The important thing about the alleged stem cell procedure Manning had in Europe isn't the stem cells, the location, or even who had it. The key fact is that it didn't work. This was a "Hail Mary" pass done after his May surgery, once it became clear he wasn't healing as quickly and completely as had been hoped. Manning looked into everything, we assume, in a desperate attempt to avoid surgery and save his 2011 season.
Stem cell injections have been used by Kobe Bryant for his knees and Bartolo Colon for his elbow (and detailed in this SI article), so they're not new or controversial. Similar procedures can be done in the U.S., but due to governmental restrictions, Europe is often ahead of the U.S. equivalent in experience.
The timing of Manning's procedure is interesting, placing it somewhere in late July or early August and in close proximity to the end of the lockout. This procedure, we assume, wasn't hidden by Manning once the lockout ended. That means that he was signed to his extension anyway and that the Colts knew this was a likely outcome much earlier than previously believed. Manning is now two weeks post-fusion and is at a stage where his rehab is going to have to progress to throwing very soon if he's going to meet the original 8-to-12 week time frame. The Colts should know sooner than that if the nerve problems in his shoulder/arm were relieved by the surgery and if Manning will be able to return at all. For now, he's just "walking it off."

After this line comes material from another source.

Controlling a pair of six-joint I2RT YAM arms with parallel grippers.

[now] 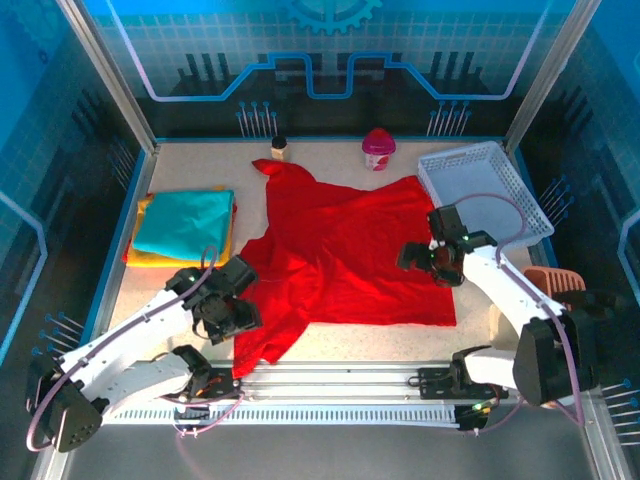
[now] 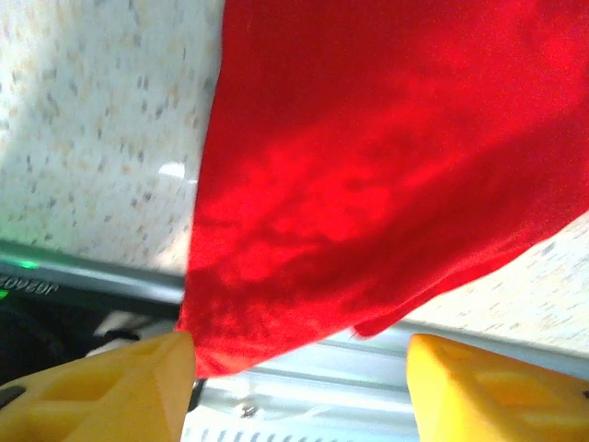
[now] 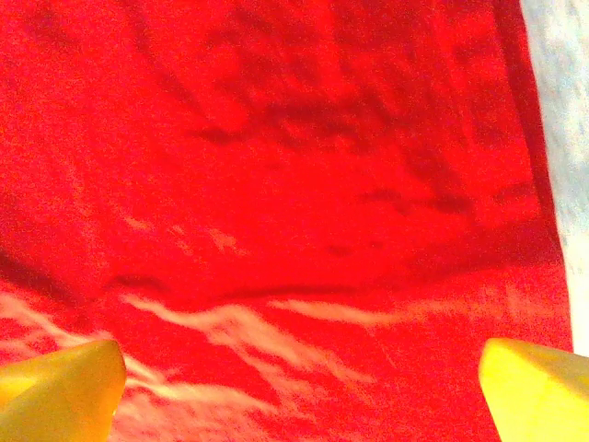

I'm surprised there's less outcry about how Charles actually tore his ACL. The video is clear. Charles made an awkward extended step and landed on the plastic first down marker laid on the field. It slid, forcing his knee into hyperextension and then caught, snapping the ligament in the process. Charles was already reaching for the knee as he was falling and well before he bumped into the Lions' mascot. There were a lot of tweets, many joking but taken seriously, that the mascot was what caused the injury. I'm curious why those plastic markers are necessary. I asked two NFL running backs if they looked for them and neither said he'd ever been able to spot them consistently. "I look for the sticks," one said. The other said he focused on looking before the play. "I'll look before the play and say to myself 'OK, 35 is the first.' I'll be honest though, once I start running, I'm never really sure where I'm at." The markers seem to be unnecessary and should be removed. Charles is headed for surgery once the swelling in his knee is down and he'll be a good value in drafts next season.
One of the worst things for any medical staff is a recurrence. One of the hardest things for a medical staff to do is understand how a player feels. Those two things came together with Foster, who pushed to get back for Week 2 and seems to have pushed too hard. In his first few runs, it's easy to see why they let him go. He ran well and showed some burst, but the hamstring didn't hold and tightened back up. It's not considered a complete recurrence of the strain, but it's clear that it's not completely healed either.
One of the reasons Foster was pushing so hard is that he saw how well Ben Tate played in his absence. The disagreement between Foster and Gary Kubiak about who pulled Foster from the game is laughable and irrelevant for getting any handle on how long Foster will be out. Again, it appears Foster is trying to rush back this week, while the Texans seem more comfortable giving him at least another week off.